Write out the line with "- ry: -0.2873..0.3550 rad" and every later line through the end of the data below, exactly as given, with no pictures in the copy.

Segment Start: PROVIDED DATA

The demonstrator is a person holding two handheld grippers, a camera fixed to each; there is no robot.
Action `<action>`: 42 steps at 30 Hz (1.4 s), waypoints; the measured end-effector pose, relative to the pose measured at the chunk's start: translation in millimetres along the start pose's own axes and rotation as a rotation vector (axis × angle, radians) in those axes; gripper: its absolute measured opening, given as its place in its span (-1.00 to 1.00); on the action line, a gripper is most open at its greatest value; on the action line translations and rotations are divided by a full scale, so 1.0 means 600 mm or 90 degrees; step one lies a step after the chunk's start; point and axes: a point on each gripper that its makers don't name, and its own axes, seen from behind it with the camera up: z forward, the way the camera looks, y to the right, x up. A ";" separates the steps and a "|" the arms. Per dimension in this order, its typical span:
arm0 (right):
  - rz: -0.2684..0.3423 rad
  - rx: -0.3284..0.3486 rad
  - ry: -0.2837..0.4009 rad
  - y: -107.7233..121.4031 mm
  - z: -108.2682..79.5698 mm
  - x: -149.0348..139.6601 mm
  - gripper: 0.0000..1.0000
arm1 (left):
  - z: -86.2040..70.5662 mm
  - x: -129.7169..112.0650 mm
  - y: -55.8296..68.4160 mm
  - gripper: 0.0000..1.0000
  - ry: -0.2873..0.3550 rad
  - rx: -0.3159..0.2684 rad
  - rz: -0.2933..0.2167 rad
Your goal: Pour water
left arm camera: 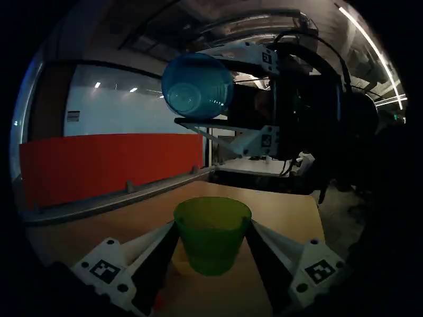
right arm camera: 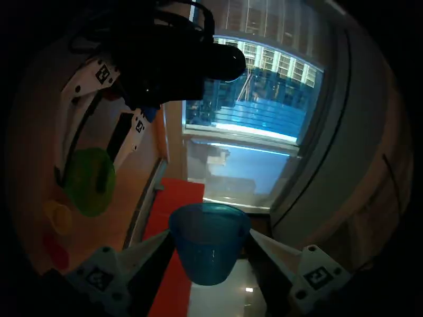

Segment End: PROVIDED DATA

### EXERCISE ANSWER
  - ry: -0.2873..0.3550 rad
  - rx: -0.3159..0.2684 rad
  - rz: -0.2933..0.2167 rad
Your goal: Pour water
left arm camera: 
right arm camera: 

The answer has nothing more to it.